La ville était plus petite qu’Ohulan et très différente parce qu’à la jonction de trois routes commerciales, outre le fleuve. Elle s’était bâtie autour d’une seule et gigantesque place, métissage entre l’embouteillage exotique permanent et le village de tentes. Les chameaux flanquaient des coups de sabots aux mules, les mules en flanquaient aux chevaux qui les rendaient aux chameaux, et tous en flanquaient aux humains ; ce n’était que débauche de couleurs, fracas, symphonie d’odeurs dans un brouhaha constant, entêtant, de centaines de gens qui s’échinaient à gagner des sous.

L’une des raisons à toute cette agitation, c’est que sur une grande partie du continent d’autres individus préféraient en gagner sans travailler du tout, et, comme le Disque n’avait pas encore développé d’industrie musicale, les dits individus étaient contraints de se rabattre sur des formes plus anciennes, plus traditionnelles de brigandage.

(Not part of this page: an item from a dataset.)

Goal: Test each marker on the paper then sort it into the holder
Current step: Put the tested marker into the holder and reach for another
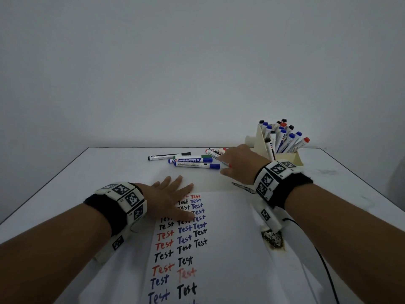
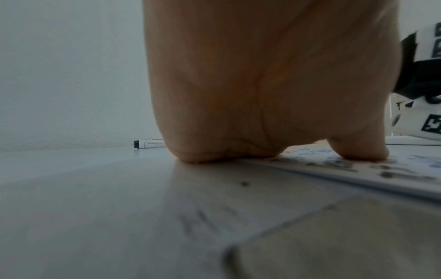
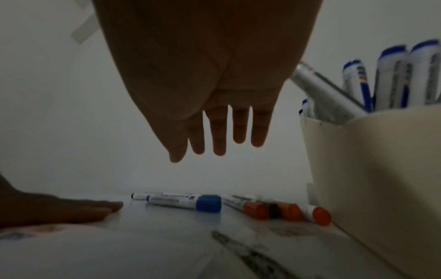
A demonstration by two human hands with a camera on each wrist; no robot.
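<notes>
Judging by the holder [image 1: 260,143] at right of centre, crowded with markers, and the paper [image 1: 230,216] covered in "Test", we were well along; several loose markers [image 1: 194,160] remained mid-frame. Our left hand [image 1: 173,194] pressed flat on the paper; our right hand [image 1: 238,165] hovered empty, fingers extended.

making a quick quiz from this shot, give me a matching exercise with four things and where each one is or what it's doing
Things:
1. left hand
2. right hand
3. holder
4. black marker

States:
a. stands upright, full of markers
b. lies farthest left in the loose row
c. pressed flat on the paper
d. open, above the red-capped markers

Pairs: 1-c, 2-d, 3-a, 4-b
</notes>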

Bizarrement, il leur en coûtait souvent beaucoup d’efforts. Rouler de lourds rochers jusqu’au sommet d’une falaise pour tendre une embuscade digne de ce nom, abattre des arbres pour bloquer une route et creuser une fosse hérissée de piques tout en veillant au fil acéré d’une dague exigeaient probablement davantage de réflexion et de muscle que des professions plus honorables ; néanmoins, on trouvait toujours des particuliers suffisamment malavisés pour endurer de telles épreuves, outre les nuits interminables dans l’inconfort, dans le seul but de faire main basse sur de grandes et banales caisses de joyaux.

Zemphis était donc la ville où les caravanes se séparaient, se mélangeaient et se reformaient ; en effet, des dizaines de marchands et de voyageurs s’y regroupaient afin de se protéger des traîne-savates qui les attendaient le long des pistes. Esk, qui passait inaperçue dans la cohue, obtint tous ces renseignements d’une façon simple : elle trouva quelqu’un à l’air important et lui tirailla le bord du manteau.

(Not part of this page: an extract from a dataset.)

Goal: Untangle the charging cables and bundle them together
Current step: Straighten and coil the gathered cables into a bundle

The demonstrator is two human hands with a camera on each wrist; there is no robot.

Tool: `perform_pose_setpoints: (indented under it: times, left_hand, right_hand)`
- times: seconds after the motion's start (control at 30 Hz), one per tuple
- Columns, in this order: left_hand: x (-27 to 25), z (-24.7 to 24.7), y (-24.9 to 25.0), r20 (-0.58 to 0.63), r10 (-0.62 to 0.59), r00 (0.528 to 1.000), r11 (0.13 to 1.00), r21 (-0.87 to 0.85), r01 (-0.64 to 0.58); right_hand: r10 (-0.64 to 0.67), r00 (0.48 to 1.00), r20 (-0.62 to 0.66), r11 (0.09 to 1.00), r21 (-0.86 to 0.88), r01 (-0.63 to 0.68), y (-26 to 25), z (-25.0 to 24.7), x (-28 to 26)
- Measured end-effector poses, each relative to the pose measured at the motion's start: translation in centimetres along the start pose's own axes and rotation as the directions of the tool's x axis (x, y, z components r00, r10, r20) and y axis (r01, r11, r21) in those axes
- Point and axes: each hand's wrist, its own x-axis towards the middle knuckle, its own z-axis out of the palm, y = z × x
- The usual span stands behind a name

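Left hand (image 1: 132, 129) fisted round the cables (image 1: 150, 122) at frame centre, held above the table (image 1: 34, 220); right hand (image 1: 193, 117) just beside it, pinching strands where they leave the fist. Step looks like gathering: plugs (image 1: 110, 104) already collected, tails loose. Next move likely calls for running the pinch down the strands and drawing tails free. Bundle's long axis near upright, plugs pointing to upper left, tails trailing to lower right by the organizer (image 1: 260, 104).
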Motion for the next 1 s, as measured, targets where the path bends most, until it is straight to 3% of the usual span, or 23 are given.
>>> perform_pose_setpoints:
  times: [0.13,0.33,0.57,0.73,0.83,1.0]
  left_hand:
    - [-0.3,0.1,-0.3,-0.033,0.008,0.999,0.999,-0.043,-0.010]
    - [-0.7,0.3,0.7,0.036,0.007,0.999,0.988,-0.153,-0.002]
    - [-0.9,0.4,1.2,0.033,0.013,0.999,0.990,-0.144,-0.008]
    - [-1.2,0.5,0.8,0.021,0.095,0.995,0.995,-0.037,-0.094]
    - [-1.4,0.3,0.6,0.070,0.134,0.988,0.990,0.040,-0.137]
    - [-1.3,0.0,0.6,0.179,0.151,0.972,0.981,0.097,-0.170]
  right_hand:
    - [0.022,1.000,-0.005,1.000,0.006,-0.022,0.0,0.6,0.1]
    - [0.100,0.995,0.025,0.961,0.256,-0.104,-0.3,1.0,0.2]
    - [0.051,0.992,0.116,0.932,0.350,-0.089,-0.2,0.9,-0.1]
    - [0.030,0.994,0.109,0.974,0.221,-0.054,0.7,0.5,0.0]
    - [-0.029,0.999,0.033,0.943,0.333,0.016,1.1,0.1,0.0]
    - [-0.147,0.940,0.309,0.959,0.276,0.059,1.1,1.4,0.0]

L’homme comptait des balles de tabac et y serait parvenu sans l’interruption.

« Quoi ?

— J’ai dit : qu’est-ce qui s’passe ici ? »

L’homme voulait répondre : « Fiche-moi le camp et va embêter quelqu’un d’autre. » Il voulait lui donner une calotte légère sur la tête. Aussi fut-il surpris de se retrouver penché, en discussion sérieuse avec une petite gamine à la figure sale qui tenait un gros balai (lequel, lui apparut-il plus tard, donnait la vague impression d’écouter).

Il fournit les explications sur les caravanes. L’enfant opina.

« Les gens se mettent tous ensemble pour voyager ?

— Tout juste.

— Pour aller où ?

— Dans toutes sortes de villes. Sto Lat, Pseudopolis… Ankh-Morpork, évidemment…

— Mais le fleuve, il y va, fit Esk à propos. Les gabares. Les Zoïdes.

— Ah, oui, dit le marchand, mais ils demandent cher, ils ne transportent pas tout et, n’importe comment, on ne leur fait pas beaucoup confiance.